Output the listing below verbatim.
*** Block opens ***
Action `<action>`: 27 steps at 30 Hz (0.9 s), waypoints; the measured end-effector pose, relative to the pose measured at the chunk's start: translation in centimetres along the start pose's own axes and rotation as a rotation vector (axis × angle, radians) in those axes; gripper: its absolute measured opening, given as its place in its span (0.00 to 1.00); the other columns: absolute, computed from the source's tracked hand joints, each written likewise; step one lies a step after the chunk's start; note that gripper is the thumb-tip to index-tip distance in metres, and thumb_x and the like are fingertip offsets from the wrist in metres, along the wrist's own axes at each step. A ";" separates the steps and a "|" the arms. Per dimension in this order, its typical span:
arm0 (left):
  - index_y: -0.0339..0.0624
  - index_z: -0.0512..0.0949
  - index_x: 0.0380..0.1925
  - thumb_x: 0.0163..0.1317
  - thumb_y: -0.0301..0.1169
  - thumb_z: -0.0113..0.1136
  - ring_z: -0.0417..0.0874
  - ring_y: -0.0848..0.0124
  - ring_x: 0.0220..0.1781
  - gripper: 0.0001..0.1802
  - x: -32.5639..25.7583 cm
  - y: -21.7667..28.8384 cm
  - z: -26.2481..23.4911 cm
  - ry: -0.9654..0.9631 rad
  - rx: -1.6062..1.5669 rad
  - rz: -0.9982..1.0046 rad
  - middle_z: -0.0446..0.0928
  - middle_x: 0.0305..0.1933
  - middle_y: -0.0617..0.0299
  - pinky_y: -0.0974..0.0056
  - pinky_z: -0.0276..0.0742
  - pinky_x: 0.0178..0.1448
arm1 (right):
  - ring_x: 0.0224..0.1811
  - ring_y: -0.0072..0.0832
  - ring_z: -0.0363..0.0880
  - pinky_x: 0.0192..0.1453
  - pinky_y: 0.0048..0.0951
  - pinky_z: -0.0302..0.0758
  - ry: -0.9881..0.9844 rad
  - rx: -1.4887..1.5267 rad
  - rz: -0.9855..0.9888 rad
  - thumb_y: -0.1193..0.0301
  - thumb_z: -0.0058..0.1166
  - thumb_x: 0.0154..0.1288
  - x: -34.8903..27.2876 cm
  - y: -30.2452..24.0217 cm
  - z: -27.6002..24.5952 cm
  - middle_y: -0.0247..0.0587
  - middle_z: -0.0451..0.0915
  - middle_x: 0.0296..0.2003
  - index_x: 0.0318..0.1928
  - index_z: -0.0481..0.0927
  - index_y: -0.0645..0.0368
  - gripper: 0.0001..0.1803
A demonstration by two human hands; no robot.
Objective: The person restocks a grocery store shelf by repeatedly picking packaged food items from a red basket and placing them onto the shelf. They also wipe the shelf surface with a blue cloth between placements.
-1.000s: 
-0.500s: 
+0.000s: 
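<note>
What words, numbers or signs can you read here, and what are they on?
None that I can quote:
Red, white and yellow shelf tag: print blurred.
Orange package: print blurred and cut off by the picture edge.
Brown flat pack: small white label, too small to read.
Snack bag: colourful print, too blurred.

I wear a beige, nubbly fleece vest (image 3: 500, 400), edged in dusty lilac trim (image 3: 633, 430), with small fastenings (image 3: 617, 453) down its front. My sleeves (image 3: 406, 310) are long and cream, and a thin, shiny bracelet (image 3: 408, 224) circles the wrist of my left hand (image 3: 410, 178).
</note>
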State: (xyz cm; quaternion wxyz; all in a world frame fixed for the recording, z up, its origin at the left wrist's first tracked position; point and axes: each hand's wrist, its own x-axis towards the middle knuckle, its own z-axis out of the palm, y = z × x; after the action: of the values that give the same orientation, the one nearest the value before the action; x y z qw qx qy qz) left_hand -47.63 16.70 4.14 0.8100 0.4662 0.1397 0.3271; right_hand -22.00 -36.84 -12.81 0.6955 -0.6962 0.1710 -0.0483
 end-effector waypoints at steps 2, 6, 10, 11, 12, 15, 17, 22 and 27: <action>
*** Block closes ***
● Answer box:
Action `<action>`: 27 steps at 30 Hz (0.9 s), waypoints; the measured end-effector pose, relative to the pose measured at the chunk's start: translation in centimetres along the start pose's own axes and rotation as a rotation vector (axis × angle, radians) in those axes; gripper: its absolute measured opening, given as its place in its span (0.00 to 1.00); the other columns: absolute, computed from the source's tracked hand joints, each written likewise; step one lies a step after the chunk's start; note that gripper is the thumb-tip to index-tip distance in metres, and thumb_x and the like are fingertip offsets from the wrist in metres, along the wrist's own axes at each step. A ";" separates the steps and a "|" the arms. Per dimension in this order, its typical span:
arm0 (left):
  - index_y: -0.0339..0.0624
  - index_z: -0.0512..0.0949
  - index_x: 0.0380..0.1925
  - thumb_x: 0.0163..0.1317
  - thumb_y: -0.0301..0.1169
  - thumb_z: -0.0113..0.1136
  - ring_z: -0.0417..0.0874
  - ring_y: -0.0848..0.0124
  - ring_x: 0.0220..0.1781
  - gripper: 0.0001..0.1802
  - x: -32.5639..25.7583 cm
  - y: -21.7667..28.8384 cm
  - z: -26.2481..23.4911 cm
  - ry: -0.9654..0.9631 rad
  - rx: -1.6062..1.5669 rad
  - rz: -0.9982..1.0046 rad
  - middle_z: -0.0446..0.0928
  - middle_x: 0.0305..0.1933
  - middle_y: -0.0617..0.0299
  - pinky_y: -0.0974..0.0056
  - pinky_z: -0.0276..0.0742
  - pinky_x: 0.0178..0.1448
arm1 (right):
  - ring_x: 0.0224..0.1811
  - ring_y: -0.0072..0.0832
  - ring_z: -0.0363..0.0880
  - pinky_x: 0.0192..0.1453
  - pinky_y: 0.0048..0.0951
  - pinky_z: -0.0302..0.0758
  - ry: -0.9881..0.9844 rad
  - rx: -1.4887..1.5267 rad
  - rz: -0.9855..0.9888 rad
  - thumb_y: -0.1193..0.0301
  - thumb_z: -0.0058..0.1166
  - thumb_x: 0.0154..0.1288
  - x: -34.8903..27.2876 cm
  - y: -30.2452..24.0217 cm
  - z: -27.6002..24.5952 cm
  - middle_y: -0.0247..0.0587
  - middle_z: -0.0451..0.0915
  - middle_x: 0.0296..0.2003
  - index_x: 0.0318..0.1928
  - index_z: -0.0481..0.0927
  - index_y: -0.0645..0.0368
  - gripper: 0.0001..0.1803
A demonstration by two human hands; no robot.
Objective: The person restocks a grocery store shelf by repeatedly picking packaged food items from a red basket and placing them onto the shelf. They also wipe the shelf surface with a blue cloth between placements.
-1.000s: 
-0.500s: 
+0.000s: 
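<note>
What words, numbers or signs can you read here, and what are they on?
None that I can quote:
Red, white and yellow shelf tag: print blurred.
Orange package: print blurred and cut off by the picture edge.
Brown flat pack: small white label, too small to read.
Snack bag: colourful print, too blurred.

I wear a beige, nubbly fleece vest (image 3: 500, 400), edged in dusty lilac trim (image 3: 633, 430), with small fastenings (image 3: 617, 453) down its front. My sleeves (image 3: 406, 310) are long and cream, and a thin, shiny bracelet (image 3: 408, 224) circles the wrist of my left hand (image 3: 410, 178).
</note>
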State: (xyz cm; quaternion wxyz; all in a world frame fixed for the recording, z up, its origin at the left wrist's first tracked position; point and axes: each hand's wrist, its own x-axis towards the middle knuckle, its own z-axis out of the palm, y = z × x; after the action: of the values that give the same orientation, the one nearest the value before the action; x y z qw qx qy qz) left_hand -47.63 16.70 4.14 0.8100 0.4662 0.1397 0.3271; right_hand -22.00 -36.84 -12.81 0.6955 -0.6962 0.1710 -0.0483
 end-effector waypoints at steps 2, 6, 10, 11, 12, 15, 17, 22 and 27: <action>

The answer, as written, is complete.